Founded in 2020 by a team with experience working in tech and construction, Part3 has now closed $2.8 million CAD in seed funding to enhance its platform and expand it to more players across the industry.

“The vision is bigger. The vision is bolder. We’re viewing ourselves now as having an opportunity … to be an operating system that can connect everyone in construction.”
– Jack Sadler, Part3

In an exclusive interview with BetaKit, Part3 co-founder and CEO Jack Sadler said the startup has since found product-market fit with a core group of architecture, engineering, and design firms, and now plans to move into serving owners and contractors, while also embedding deeper analytics and more automation into its software.
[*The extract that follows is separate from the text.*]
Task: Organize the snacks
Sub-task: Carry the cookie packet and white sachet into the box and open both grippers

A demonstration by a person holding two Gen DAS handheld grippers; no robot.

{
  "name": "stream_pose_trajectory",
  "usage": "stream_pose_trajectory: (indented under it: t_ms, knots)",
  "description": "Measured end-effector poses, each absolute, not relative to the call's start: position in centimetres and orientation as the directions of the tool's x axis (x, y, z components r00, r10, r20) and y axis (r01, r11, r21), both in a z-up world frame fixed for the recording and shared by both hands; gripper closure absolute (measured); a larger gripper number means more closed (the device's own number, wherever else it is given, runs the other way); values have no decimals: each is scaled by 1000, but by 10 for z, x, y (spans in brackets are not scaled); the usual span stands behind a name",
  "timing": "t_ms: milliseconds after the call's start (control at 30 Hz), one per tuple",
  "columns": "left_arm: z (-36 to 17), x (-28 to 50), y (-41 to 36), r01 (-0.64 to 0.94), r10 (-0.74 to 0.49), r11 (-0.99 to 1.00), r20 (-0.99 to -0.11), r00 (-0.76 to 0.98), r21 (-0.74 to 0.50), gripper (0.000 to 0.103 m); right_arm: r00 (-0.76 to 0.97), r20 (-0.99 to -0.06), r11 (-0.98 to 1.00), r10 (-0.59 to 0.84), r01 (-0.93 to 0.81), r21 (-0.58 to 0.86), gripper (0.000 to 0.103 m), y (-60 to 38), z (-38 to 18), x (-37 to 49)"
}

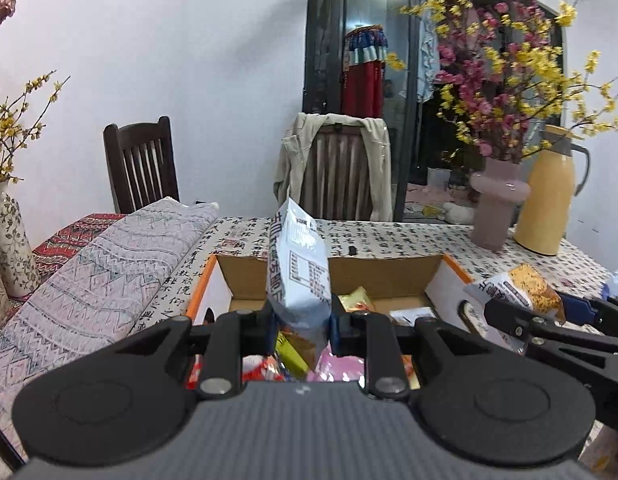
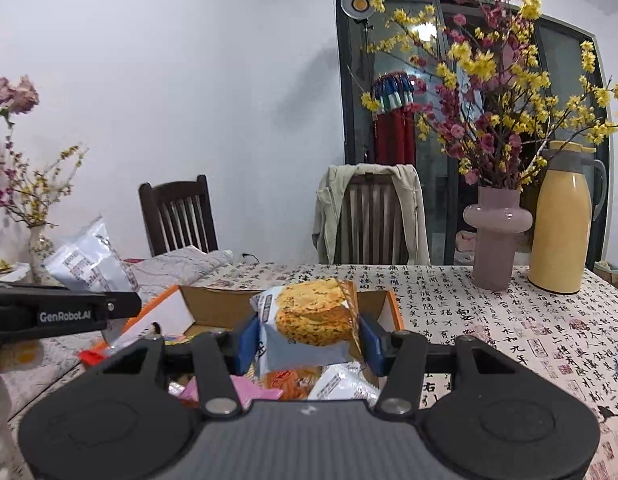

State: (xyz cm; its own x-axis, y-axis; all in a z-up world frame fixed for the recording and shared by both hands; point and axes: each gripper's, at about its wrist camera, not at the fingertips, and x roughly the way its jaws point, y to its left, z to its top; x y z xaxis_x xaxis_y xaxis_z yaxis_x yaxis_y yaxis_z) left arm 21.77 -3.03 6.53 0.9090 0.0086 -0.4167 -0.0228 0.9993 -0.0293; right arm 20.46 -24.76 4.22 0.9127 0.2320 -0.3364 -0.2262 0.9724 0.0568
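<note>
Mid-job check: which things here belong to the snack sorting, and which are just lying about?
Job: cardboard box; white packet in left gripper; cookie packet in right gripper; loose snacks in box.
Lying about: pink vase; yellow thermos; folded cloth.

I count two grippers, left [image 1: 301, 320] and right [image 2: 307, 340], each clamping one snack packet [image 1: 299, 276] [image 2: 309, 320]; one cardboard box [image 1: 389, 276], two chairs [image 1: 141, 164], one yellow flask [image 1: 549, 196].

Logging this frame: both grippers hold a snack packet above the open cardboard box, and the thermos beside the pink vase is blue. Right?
One slip: the thermos beside the pink vase is yellow, as the right wrist view shows. The left gripper and right gripper do each hold a snack packet above the cardboard box.
</note>
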Motion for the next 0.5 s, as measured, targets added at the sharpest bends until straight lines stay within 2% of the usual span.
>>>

“The vision is bigger,” Sadler said. “The vision is bolder. We’re viewing ourselves now as having an opportunity not only to make construction faster for designers but … to be an operating system that can connect everyone in construction.”

Part3’s all-equity seed round closed earlier this month and was led by Chicago Ventures with participation from fellow new investors including Toronto-based Graphite Ventures, Levelset founder Scott Wolfe, Rubikloud founder Kerry Liu, and investor and Levelset board member Bart Swanson.
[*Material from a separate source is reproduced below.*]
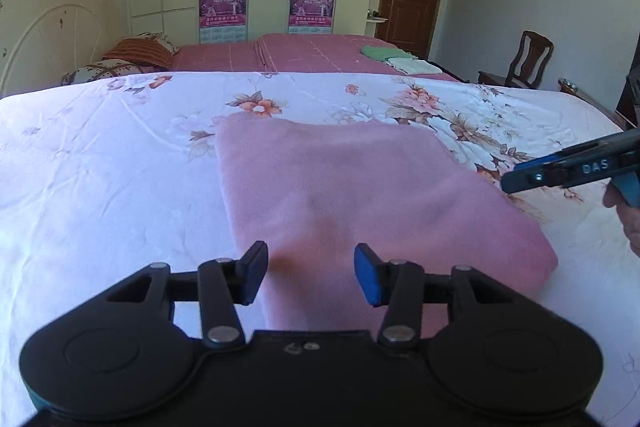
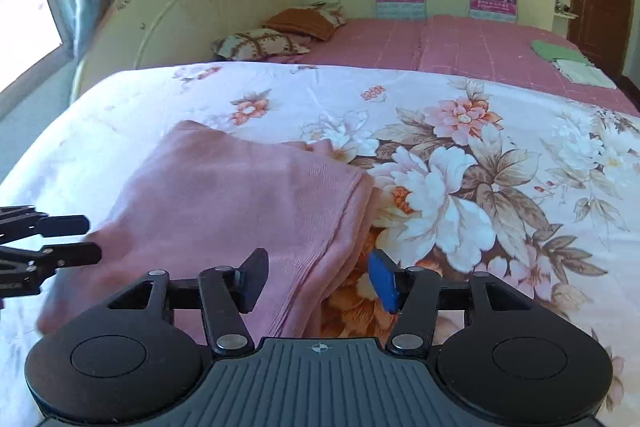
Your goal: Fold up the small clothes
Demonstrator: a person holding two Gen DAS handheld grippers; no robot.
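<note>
Both my left gripper [image 1: 310,273] and right gripper [image 2: 318,279] hang half-open, gripping nothing, over the folded pink knit cloth [image 1: 360,195] on the floral bedsheet [image 1: 100,155]; I'd square its layered right edge first.

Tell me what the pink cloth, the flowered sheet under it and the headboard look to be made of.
Pink cloth: soft knit or terry-like fabric, matte; fine ribbed lines show along its folded edge.
Flowered sheet: thin woven cotton or a blend, smooth with a faint sheen; printed blossoms, shallow creases.
Headboard: probably painted wood or board, cream and glossy, with small dark chips.
</note>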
The financing, which also saw follow-on support from Capital Angel Network, brings Part3’s total funding to over $3.4 million CAD, including $625,000 in pre-seed capital from 2022. Per Sadler, Part3’s latest round came at a $9.5 million pre-money valuation.
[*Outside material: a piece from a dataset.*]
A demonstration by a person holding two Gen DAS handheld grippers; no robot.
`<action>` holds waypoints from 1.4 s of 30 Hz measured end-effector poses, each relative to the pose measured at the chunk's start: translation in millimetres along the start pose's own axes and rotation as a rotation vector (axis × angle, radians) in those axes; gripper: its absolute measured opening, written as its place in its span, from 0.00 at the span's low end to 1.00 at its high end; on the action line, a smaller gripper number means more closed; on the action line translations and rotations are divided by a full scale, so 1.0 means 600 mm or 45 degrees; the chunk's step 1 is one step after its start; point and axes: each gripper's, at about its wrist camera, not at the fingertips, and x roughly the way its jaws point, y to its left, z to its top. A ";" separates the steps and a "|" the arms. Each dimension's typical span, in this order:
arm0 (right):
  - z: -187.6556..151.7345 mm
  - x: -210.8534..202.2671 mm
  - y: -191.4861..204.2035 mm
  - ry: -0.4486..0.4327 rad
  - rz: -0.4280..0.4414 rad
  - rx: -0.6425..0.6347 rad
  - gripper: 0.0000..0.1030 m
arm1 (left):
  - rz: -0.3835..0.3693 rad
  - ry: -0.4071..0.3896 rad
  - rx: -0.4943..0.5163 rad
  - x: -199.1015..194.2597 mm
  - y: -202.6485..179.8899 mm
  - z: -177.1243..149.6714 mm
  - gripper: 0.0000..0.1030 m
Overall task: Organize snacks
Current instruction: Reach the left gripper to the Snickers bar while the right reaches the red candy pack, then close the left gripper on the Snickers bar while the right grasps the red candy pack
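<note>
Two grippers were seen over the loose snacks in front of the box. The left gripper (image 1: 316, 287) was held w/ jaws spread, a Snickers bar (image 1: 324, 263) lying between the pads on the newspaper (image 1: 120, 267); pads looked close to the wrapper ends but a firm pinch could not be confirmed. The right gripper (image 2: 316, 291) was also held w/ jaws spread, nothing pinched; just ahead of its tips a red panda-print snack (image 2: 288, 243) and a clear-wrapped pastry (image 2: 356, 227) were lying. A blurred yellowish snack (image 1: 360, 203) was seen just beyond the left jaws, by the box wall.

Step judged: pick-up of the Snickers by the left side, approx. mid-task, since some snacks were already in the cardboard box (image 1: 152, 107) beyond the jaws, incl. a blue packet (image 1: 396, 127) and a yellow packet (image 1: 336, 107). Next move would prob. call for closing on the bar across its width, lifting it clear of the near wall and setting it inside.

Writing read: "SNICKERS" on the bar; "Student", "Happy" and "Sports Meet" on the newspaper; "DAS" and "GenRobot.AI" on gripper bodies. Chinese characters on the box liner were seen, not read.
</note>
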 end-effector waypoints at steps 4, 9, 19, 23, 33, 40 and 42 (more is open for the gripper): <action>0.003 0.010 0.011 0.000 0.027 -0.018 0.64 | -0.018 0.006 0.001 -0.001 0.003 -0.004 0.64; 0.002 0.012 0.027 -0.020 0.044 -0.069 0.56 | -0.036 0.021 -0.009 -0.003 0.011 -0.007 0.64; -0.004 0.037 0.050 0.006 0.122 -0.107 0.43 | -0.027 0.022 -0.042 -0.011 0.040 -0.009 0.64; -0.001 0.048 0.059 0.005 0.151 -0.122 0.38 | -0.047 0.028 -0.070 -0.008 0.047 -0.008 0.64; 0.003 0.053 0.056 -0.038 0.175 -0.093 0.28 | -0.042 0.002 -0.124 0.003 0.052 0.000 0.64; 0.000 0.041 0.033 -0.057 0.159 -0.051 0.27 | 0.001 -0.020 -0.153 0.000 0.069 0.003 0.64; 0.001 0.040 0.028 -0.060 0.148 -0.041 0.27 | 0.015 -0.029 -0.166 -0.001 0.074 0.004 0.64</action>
“We are very excited for a platform built to serve architects and engineers in the same way that Procore is purpose-built for [general contractors],” Chicago Ventures partner Jackie DiMonte told BetaKit.

Wolfe knows the industry Part3 serves well—he’s responsible for one of the largest construction-tech success stories in recent memory. As founder and CEO, Wolfe built New Orleans-based construction-payments firm Levelset and sold it to Procore in 2021 for $500 million USD.

According to Wolfe, construction administration is critical, touches nearly every project stakeholder, and impacts everything from bidding to changes, dispute resolution, and payment. But despite its importance, he told BetaKit that existing tech in the construction admin space—particularly solutions for design firms—“leaves so much wanting.”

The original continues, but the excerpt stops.